Inspiration

One in four older adults lives alone. Families want to know a parent is okay — without an app that person will never open. The daily check-in is a phone call that gets skipped, or a silence nobody notices until it is too late. CarePilot exists so the family is only interrupted when there is a real decision to make.

What it does

CarePilot is an Everyday Agent that runs the morning wellness check over plain SMS.

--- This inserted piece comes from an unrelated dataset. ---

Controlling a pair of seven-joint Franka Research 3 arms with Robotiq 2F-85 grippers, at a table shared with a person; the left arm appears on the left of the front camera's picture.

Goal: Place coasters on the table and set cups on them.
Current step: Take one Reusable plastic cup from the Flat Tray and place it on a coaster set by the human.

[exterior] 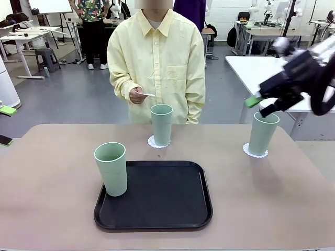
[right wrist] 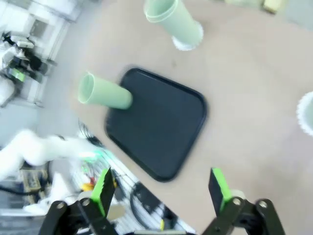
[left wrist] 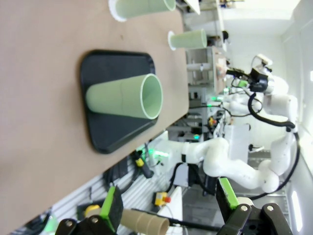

  • The Check-In Agent texts Margaret every morning, reads her reply in plain language, and extracts structured health signals (meds, pain, dizziness, mood, emergency language).
  • Severity is ok → watch → alert → urgent. Quiet mornings stay on the family dashboard. Mid-tier events create a human-in-the-loop action. Urgent events (chest tightness, shortness of breath, a fall) notify the family immediately and recommend 911 — they do not wait for approval.
  • Under the LLM there is a deterministic keyword floor (src/agents/parsing.py). Emergency language can never be classified below urgent, even if the model or its JSON parsing fails. The LLM gets a floor, not a veto.
  • Sundays, the Family Agent writes a plain-language digest: adherence, patterns, positives.
  • The family dashboard is a live read model of the same store the agents write to. Demo mode simulates SMS/email delivery; the Bedrock calls, tools, and database writes are real.

How we built it

FastAPI + a Twilio webhook (or the dashboard demo panel) → AWS Strands Agents SDK → Claude Haiku 4.5 on Amazon Bedrock. Three specialized Strands agents — Check-In, Alert, Family — act only through typed @tool functions (SQLite locally, DynamoDB in production, SMS). APScheduler runs the 8:00 AM check-in and Sunday digest without anyone clicking. An AgentCore runtime entry point lives in agentcore/agent.py.

Architecture diagram: carepilot-architecture.svg

Challenges we ran into

Naive rfind("{") JSON extraction pulled nested objects and could drop an urgent classification. We replaced it with a balanced-brace parser keyed on required fields, then added the severity floor so a parse failure cannot hide chest pain.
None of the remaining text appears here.